Migliora il quindicenne travolto da un furgone a Bibione: apre gli occhi e si muove

Segnali positivi per il paziente che resta in coma indotto. Ieri il trasferimento in elisoccorso da Udine a Portogruaro

BIBIONE. Ha aperto gli occhi, si muove ed è stato trasferito ieri in elicottero dall’ospedale Santa Maria della Misericordia di Udine al San Tommaso dei Battuti di Portogruaro. Il 15enne investito da un furgone in via Bevazzana il 22 marzo è atterrato ieri pomeriggio attorno alle 14 all’eliporto di via Friuli e poi in ambulanza ha raggiunto il vicino ospedale di Portogruaro.

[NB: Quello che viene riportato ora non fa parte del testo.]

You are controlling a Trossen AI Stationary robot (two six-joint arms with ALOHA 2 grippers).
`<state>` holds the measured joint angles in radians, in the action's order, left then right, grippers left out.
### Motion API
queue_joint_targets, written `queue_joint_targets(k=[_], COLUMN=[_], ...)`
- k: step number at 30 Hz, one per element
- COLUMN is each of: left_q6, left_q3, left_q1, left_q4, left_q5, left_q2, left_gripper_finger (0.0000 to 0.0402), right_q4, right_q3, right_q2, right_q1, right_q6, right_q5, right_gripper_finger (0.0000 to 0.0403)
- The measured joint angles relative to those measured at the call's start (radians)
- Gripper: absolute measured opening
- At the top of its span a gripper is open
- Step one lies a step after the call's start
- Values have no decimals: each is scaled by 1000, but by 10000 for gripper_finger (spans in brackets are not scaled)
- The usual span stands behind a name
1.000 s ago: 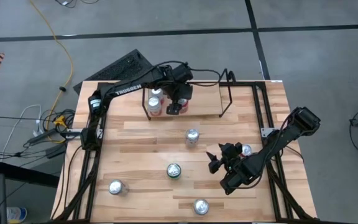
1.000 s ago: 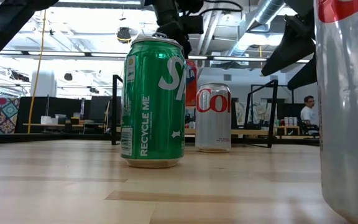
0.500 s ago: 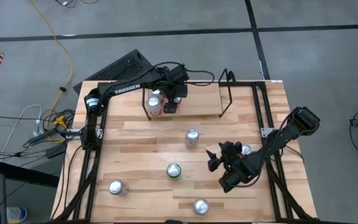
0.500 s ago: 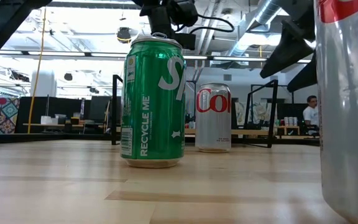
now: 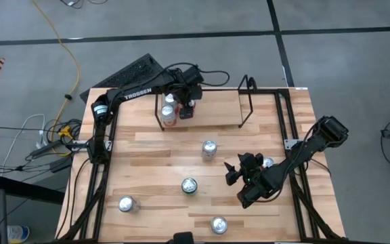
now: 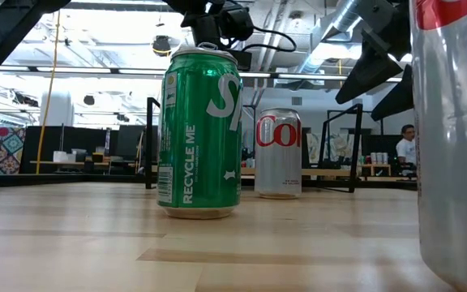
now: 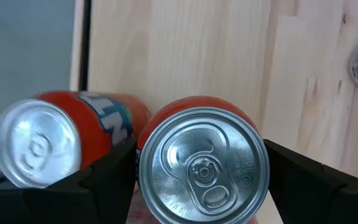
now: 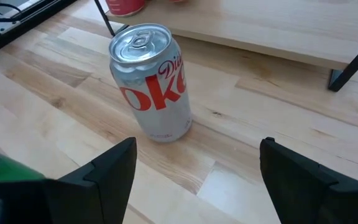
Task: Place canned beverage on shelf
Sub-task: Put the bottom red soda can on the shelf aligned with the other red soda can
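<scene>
The shelf (image 5: 215, 105) is a low black wire rack with a light wood floor at the table's far edge. Two cans (image 5: 169, 108) stand at its left end, and one of them shows in the left wrist view (image 7: 36, 146). My left gripper (image 5: 186, 108) is over the shelf right beside them, shut on a red can (image 7: 201, 165). My right gripper (image 5: 239, 175) is open and empty over the table's right half. It faces a silver Diet Coke can (image 8: 151, 81) that stands on its base. My left gripper pinches the red can between its two fingers, one on each side of the can's wall just below the top rim (image 7: 143, 158). The fingers come from above, pointing down. The can is upright. Whether its base rests on the shelf floor cannot be told.
Loose cans stand on the table: a silver one (image 5: 209, 149), a green one (image 5: 189, 185), two near the front edge (image 5: 126, 203) (image 5: 218, 224) and one beside the right arm (image 5: 268, 163). The shelf floor's right part (image 5: 225, 102) is bare. A black tubular frame (image 5: 290, 129) edges the tabletop.
My left gripper has carried the red can along the shelf toward the table's left edge, up beside the two cans at the shelf's left end. The can stays upright.
</scene>
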<state>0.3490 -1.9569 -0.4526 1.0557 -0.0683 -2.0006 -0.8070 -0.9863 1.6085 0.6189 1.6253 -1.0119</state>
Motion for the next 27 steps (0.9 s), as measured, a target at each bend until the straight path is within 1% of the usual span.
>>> queue_joint_targets(k=[7, 12, 16, 21, 23, 25, 27], left_q6=[-59, -117, -176, -209, -226, -233, -239], left_q3=[0, 0, 0, 0, 0, 21, 49], left_q1=[0, -7, -23, -25, -25, -22, -16], left_q4=[-18, -24, -31, -48, -50, -81, -97], left_q5=[-2, -41, 4, 12, 33, 56, 49], left_q2=[0, 0, 0, 0, 0, 0, 5], left_gripper_finger=[286, 286, 287, 287, 287, 287, 287], right_q4=[4, 4, 4, 4, 4, 3, 3], right_q3=[0, 0, 0, 0, 0, 0, 0], right_q2=[0, 0, 0, 0, 0, 0, 0], right_q1=[0, 0, 0, 0, 1, 3, 8], right_q6=[0, -3, -3, -3, -2, -2, -1], right_q5=[0, 0, 0, 14, 15, 17, 23], right_gripper_finger=[315, 315, 315, 315, 315, 315, 315])
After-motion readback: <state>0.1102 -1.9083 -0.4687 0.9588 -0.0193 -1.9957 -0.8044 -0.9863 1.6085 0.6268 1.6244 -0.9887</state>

Sono incoraggianti i segnali di ripresa del ragazzo, studente e calciatore dilettante, ma resta in coma con riserva di prognosi. I livelli di sedazione sono stati abbassati e prima della partenza in elicottero verso il Veneto l’adolescente è stato sottoposto a una risonanza magnetica. Il grande lavoro di medici e infermieri friulani e veneti, ma anche le preghiere e i grandi messaggi di incoraggiamento dei ragazzi di Bibione, Bevazzana e Lignano, stanno sortendo l’effetto sperato.

Spontaneamente continuano a spuntare striscioni molto belli e significativi sui balconi delle case, sulle ringhiere delle passeggiate, sulle protezioni dei campi sportivi. Don Enrico Facca, oltre a organizzare raduni di preghiera all’aperto, ha invitato i bambini che frequentano le lezioni di catechismo a manifestare solidarietà alla famiglia del 15enne realizzando dei disegni che sono stati posizionati, in questi giorni, ai piedi della statua di San Giuseppe che si trova in chiesa a Bibione.

Infine l’inchiesta: non è stato sequestrato il furgone coinvolto nell’incidente e non è stato al momento adottato alcun provvedimento nei confronti dell’investitore, un 36enne di Latisana. Il quindicenne era stato investito da un furgone dopo essere sceso dall’autobus che lo stava riportando a casa al termine delle lezioni in presenza all’Istituto del Turismo di Lignano Savorgnan di Brazzà.

Il 15enne ha aderito a un protocollo, previsto dai Dpcm, grazie al quale si possono frequentare le lezioni in presenza purché si svolga un servizio di assistenza ai compagni di classe o di scuola con disabilità. Il 15enne gioca a pallone nella squadra giovanissimi di una società dilettantistica della Città Metropolitana. Il fisico forte lo sta aiutando a superare il trauma. Ora tutti sperano che a breve possa uscire dal coma.